Estaba yo como impulsado por un deseo de locomoción irresistible, y a causa de él, salí del Palacio Ducal y fui al famoso café Florián a tomar un refresco. Allí encontré una multitud de venecianos, de extranjeros y de hermosas damas, tomando ya una limonada, ya la bebida de anís tan predilecta de las venecianas. Si ella hubiera estado allí, de seguro que no la habría reconocido. ¡Imposible! Lo que yo tenía fija en mi imaginación era la imagen de una mujer joven, envuelta en la sombra crepuscular, y reclinada en los marmóreos balcones de un antiguo palacio. Todo lo demás no era nada para mí.

Por fin me separé de allí al mediodía, y regresé a mi alojamiento; demasiado cercano, en la riva Schiavoni, a pocos pasos de la Plaza de San Marcos.

Y me eché en un sillón, triste, pensativo, cada vez más inquieto. Por fin, ¿qué era aquello que yo sentía? ¿Amor o locura? Para el amor era demasiado pronto y demasiado raro. El amor es hijo del hábito, decía yo; es preciso haber sido envuelto por la nube magnética que se desprende de la persona amada, para sentirse preso y encadenado. Pero esto ¿es una verdad constante? ¿No se puede amar de súbito y como víctima de un deslumbramiento? ¿El dardo de la fábula no puede clavarse en un instante, también en la vida real? ¿Acaso el amor no es una enfermedad que se contrae en una sola mirada, al escuchar un acento, al estrechar una mano? Todas estas ideas desfilaban ante mí como extrañas paradojas en que nunca había parado la atención. Yo no había amado así nunca, pero ¿es que se ama siempre del mismo modo? ¿En el amor, el procedimiento es siempre igual?

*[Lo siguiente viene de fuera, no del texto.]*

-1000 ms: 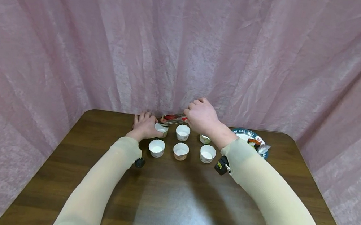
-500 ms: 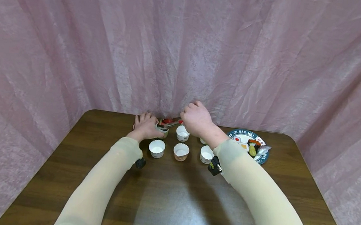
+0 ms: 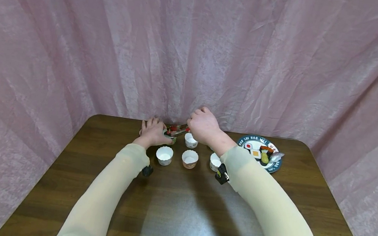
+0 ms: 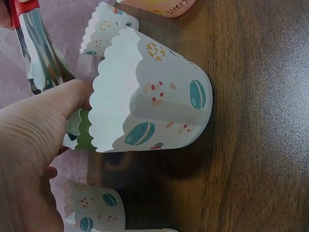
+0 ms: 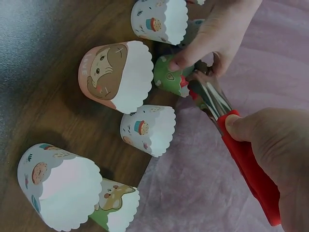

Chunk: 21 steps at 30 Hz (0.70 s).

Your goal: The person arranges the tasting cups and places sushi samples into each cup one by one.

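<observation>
My left hand (image 3: 155, 133) holds a green paper baking cup (image 5: 166, 76) at the back left of the table, thumb on the near side and fingers behind. With my right hand (image 3: 205, 126) I grip metal tongs (image 5: 251, 174) by their red handles. The tongs slant down to the left, their tips at the mouth of the green cup. A bit of red shows by the tips; whether it is held there is too small to tell. In the left wrist view a white patterned baking cup (image 4: 159, 96) stands in front of my hand.
More scalloped paper cups stand in two rows, including a peach one (image 3: 190, 160) and a white one (image 3: 215, 162). A green dog-print cup (image 5: 116, 195) is at the back right. Beyond it lies a round plate (image 3: 274, 168) with several sushi-like pieces (image 3: 264, 157). A pink curtain (image 3: 194, 57) hangs behind.
My right hand has moved left and slightly down, bringing the tongs' tips lower, to the green cup. The plate has come into fuller view. My left hand has stayed at the cup.
</observation>
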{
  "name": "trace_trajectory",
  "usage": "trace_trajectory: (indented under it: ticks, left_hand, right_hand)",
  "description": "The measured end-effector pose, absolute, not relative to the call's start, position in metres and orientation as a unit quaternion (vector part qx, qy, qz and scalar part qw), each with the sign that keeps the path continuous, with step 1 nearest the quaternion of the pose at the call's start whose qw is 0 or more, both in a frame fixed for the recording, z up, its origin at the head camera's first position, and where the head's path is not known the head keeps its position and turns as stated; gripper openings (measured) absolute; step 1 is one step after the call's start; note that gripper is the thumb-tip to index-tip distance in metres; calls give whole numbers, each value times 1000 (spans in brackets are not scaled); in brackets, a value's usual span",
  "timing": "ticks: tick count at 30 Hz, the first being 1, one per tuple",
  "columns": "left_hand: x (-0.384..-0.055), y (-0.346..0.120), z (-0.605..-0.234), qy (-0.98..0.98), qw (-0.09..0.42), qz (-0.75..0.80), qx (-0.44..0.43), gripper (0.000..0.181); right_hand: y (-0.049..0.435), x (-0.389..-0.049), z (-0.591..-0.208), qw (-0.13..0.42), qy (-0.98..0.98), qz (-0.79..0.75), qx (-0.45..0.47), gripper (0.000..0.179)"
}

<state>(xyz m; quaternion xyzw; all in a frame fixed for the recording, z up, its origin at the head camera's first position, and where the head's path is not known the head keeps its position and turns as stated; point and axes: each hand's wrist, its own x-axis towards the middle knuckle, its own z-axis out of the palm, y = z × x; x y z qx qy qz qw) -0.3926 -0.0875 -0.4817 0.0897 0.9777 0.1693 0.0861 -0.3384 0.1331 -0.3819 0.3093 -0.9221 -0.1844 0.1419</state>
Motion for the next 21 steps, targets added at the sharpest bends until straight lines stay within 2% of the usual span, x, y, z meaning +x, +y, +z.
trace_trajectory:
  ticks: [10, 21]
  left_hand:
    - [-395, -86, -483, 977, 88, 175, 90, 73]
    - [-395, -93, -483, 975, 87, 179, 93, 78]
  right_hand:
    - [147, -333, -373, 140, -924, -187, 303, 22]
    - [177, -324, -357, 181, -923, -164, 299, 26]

En resumen, si esto no era amor, seguramente era locura. Mi pobre cerebro, ocupado constantemente con un pensamiento solo; nublado siempre por las sombras de un pesar intenso, irritado por la desesperación, habría acabado por desorganizarse. Esta sola idea hacía circular por todo mi cuerpo un calosfrío que me helaba y que me hacía sentir, como un puñal clavado en el corazón. Pero si era locura, ¿no era lo natural, puesto que también en la locura hay lógica, que se tradujese en el sentido de mi preocupación y de mi enfermedad moral? ¿Por qué, pues, la imagen antes adorada se había sumergido en el océano oscuro de mi memoria, y sólo surgía en él luminosa, tenaz y querida, la imagen entrevista ayer?

De todos modos, hay algo de consolador en medio de este extravío que sufro. Yo he venido aquí para buscar refugio a mis dolores, para morir lentamente, para extinguirme como una lámpara, poco a poco, lanzando los últimos y pálidos fulgores de la razón.

Y si encontrase algo que me hiciese vivir, que reanimase mis esperanzas, que me hiciese sufrir, que con nuevos tormentos sobrexcitase mi sangre debilitada y mi fuerza moral decaída, ¿no sería un remedio? Remedio ¿para aliviarme?, ¿para apresurar el fin?

Acabé por tener fiebre y me adormecí, desfallecido.